Symonds wants to set up a working group to develop the specification, in the same way that the 2021 chassis rules were drawn up.

It’s likely that tighter restrictions will limit areas where teams can innovate, with the aim of cutting costs and tightening the competition. The teams will be encouraged to develop specification parts collaboratively.

H24 hydrogen prototype

The H24 hydrogen Le Mans prototype

F1 is also looking to pioneer the use of synthetic fuel made in a laboratory, rather than being drilled out of the ground and refined.

Small-scale facilities have already shown that they can filter carbon out of the air and combine it with hydrogen to form the hydrocarbon chains that make up fuel.

When it’s burnt, that same carbon is then released back into the atmosphere. If surplus renewable energy (wind farms can produce more energy than is needed on a blustery day) is used to make the fuel, the process can be made largely carbon-neutral.

The chemical formula can be altered to replicate existing fuel. But increased benefits come when the engine is designed with the fuel, allowing the use of greater compression ratios and improving efficiency.

Factories to produce the fuel industrially are under construction and Symonds believes that F1 could use it within a few years – despite a higher cost. “As soon as there is enough around we should be doing it and we’re not that far away from what we need,” he says.

In time, the planes that transport F1 around the world could also run on the fuel. Limited production and higher cost means that it’s unlikely to appear at fuel pumps soon, but the potential is there to make all road cars carbon-neutral at a stroke – with political help.

EU rules stipulate average carbon dioxide emissions for new cars should not exceed 95g/ km. The easiest way for manufacturers to meet the target is to sell more electric cars.

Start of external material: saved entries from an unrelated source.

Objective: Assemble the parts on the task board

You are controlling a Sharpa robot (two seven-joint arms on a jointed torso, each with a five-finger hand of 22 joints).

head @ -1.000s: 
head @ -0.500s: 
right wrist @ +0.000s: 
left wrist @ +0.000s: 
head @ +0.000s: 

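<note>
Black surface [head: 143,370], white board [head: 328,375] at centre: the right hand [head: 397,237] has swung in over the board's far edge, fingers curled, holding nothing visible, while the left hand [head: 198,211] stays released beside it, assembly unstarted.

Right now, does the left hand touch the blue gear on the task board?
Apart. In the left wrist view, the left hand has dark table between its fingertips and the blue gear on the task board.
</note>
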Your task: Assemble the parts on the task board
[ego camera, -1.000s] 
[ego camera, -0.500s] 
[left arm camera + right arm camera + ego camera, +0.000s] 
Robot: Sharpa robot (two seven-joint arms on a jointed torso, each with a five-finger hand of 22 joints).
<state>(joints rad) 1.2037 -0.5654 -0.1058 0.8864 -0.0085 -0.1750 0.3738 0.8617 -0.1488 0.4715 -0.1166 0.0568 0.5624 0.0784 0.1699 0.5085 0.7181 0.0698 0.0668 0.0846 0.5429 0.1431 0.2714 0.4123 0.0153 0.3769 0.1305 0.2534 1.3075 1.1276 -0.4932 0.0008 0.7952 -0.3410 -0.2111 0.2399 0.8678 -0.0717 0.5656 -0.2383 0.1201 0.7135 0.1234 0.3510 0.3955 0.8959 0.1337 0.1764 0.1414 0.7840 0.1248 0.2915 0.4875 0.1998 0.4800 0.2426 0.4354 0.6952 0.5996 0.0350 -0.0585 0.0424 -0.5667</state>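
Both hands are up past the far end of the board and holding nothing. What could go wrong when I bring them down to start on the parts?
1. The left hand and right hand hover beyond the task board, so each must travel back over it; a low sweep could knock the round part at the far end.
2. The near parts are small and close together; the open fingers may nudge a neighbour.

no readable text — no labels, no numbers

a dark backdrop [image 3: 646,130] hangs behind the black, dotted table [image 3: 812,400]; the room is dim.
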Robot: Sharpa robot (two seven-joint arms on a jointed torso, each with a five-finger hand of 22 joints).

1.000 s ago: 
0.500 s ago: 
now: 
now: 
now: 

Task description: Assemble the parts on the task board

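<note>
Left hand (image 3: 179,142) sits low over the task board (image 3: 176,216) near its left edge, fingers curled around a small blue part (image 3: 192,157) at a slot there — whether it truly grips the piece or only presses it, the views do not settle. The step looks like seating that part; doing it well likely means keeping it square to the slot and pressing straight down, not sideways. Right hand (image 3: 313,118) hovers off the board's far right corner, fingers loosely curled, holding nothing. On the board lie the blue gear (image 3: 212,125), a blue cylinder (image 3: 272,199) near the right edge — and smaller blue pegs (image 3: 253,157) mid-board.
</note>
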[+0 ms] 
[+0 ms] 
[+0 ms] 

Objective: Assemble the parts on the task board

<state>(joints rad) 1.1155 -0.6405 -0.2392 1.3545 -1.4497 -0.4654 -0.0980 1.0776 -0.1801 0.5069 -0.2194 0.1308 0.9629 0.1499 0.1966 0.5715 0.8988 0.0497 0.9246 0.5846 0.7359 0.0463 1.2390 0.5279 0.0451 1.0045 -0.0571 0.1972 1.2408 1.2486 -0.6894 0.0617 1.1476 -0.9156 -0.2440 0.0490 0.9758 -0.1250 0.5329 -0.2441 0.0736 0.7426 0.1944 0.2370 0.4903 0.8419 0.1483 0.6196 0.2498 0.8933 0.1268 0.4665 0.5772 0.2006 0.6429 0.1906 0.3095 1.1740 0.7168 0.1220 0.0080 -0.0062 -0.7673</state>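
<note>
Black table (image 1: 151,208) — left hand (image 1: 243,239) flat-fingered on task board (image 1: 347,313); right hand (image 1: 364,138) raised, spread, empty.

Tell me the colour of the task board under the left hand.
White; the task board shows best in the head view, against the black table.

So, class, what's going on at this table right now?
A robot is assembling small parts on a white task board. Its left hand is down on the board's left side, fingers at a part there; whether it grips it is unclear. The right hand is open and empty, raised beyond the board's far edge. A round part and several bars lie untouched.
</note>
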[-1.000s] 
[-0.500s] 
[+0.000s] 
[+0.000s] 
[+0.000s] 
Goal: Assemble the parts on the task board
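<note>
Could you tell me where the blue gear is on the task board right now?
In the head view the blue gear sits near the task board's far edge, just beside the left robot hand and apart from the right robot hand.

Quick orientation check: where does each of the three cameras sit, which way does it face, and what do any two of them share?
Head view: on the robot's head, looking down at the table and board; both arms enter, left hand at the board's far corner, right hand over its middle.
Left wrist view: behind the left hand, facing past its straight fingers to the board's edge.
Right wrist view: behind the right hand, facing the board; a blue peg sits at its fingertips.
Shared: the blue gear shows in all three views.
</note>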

However, these figures don’t take into account the emissions released when producing vehicles: several studies suggest that making an electric car produces more carbon than a conventional one.

“This will be rethought again in 2023 – hopefully in the right direction,” says Ulrich Baretzky, director of Audi Sport engine development, and the man behind the petrol and diesel engines that secured 13 wins for Audi at Le Mans. “Then electric vehicles will be dead – or some of them.

“They also want to rethink the decision not to adopt renewable fuels as a [measure for] reduction for CO2, which is now the law unfortunately: absolute bulls**t.”

Monaco trossi

The 1935 Trossi-Monaco had a 16-cylinder, two-stroke engine

Baretzky has already trialled using an alternative fuel in Audi’s RS5 DTM taxi car in a trial at Hockenheim last year. He says the internal combustion engine’s future is secure.

So that exhaust crackle is set to continue beyond the next decade. Hydrogen-powered cars are already under development, with the fuel cell-powered GreenGT H2 running at Le Mans ahead of last year’s 24-hour race. The gas can also be used in a combustion engine, with water being the only emission.

“It might be that the next power unit we produce is the last one we do with liquid hydrocarbons,” said Symonds. “I think there’s a very high chance that there might still be an internal combustion engine, but maybe it’s running on hydrogen.

“I certainly think that the internal combustion engine has a long future and I think it has a future that’s longer than a lot of politicians realise because politicians are hanging everything on electric vehicles.

“There’s nothing wrong with electric vehicles, but there are reasons why they are not the solution for everyone.”